In the present study, NiP-TNPs composite coatings were developed by reinforcing the NiP matrix with various concentrations (0.0, 0.25, 0.5, and 1.0 g/L) of Ti nanoparticles (TNPs) through the electroless deposition process. HSLA steel was chosen as a substrate to target its application for the aerospace industry. Further, the effect of TNPs concentration on structural, mechanical, corrosion, and heat treatment behavior of NiP coatings was examined to clarify the superior performance of these nanocomposite coating systems. The coating morphology and chemical composition were studied using field emission scanning electron microscope (FESEM), EDX, and X-ray diffraction (XRD) techniques. The mechanical evaluation of the developed coatings was performed through the microhardness and nanoindentation techniques.
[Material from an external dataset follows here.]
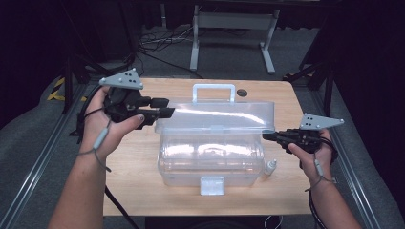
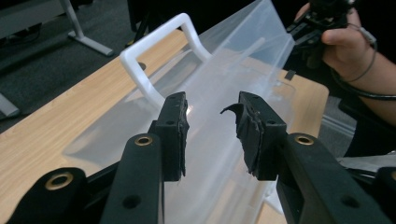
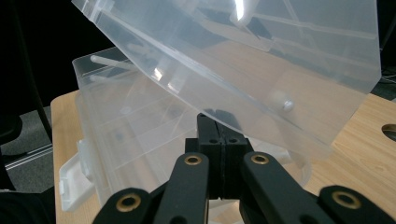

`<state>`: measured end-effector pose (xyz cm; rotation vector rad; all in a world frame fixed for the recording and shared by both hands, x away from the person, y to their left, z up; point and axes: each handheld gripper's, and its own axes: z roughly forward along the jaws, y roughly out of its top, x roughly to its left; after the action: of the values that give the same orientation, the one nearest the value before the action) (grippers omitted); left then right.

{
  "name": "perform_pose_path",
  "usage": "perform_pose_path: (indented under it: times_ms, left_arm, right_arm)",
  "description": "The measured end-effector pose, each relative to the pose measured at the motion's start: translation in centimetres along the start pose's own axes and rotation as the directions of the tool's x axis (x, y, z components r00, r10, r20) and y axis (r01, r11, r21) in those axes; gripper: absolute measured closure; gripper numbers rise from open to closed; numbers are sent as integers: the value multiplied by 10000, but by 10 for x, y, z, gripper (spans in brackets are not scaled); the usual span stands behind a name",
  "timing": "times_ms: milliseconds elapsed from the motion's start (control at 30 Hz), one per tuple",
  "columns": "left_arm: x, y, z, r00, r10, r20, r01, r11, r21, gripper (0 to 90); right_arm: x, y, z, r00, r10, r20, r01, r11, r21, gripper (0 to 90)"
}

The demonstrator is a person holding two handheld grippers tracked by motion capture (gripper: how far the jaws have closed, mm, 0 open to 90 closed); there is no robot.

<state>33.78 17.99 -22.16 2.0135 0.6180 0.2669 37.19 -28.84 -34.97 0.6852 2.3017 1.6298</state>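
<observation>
Sitting mid-table, the clear plastic box (image 1: 210, 160) has its lid (image 1: 219, 115) raised. Pinching the lid's right corner, the right gripper (image 1: 267, 136), jaws pressed together, props it open. Farther left, the left gripper (image 1: 169, 107) nears the lid's edge, jaws spread, likely to share the load.

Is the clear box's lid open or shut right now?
Open. The lid is raised off the box; the right gripper holds its edge, and the right gripper view shows a gap beneath it.
</observation>
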Motion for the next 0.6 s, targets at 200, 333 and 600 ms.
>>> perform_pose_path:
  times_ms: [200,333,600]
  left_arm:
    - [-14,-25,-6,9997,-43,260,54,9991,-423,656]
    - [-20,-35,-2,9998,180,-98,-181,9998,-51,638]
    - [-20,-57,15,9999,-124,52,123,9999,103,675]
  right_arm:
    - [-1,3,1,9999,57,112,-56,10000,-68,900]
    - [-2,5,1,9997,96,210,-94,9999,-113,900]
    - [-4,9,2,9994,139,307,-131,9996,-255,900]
The anticorrosion response of the developed coatings was assessed through the electrochemical impedance spectroscopy (EIS) and potentiodynamic polarization techniques in 3.5 wt. % NaCl solutions.

2. Materials and Method

2.1. Substrates and Coatings Preparation

Electroless deposition of NiP and NiP-TNPs composite coatings was carried out on a high strength low alloy (HSLA) steel substrate, which was obtained from Wugang Chang Yu Long Industry and Trade Co., Ltd., ShenZhen, China. The substrate samples have dimensions of 30 × 25 × 2 mm3, with an elemental composition, as shown in Table 1.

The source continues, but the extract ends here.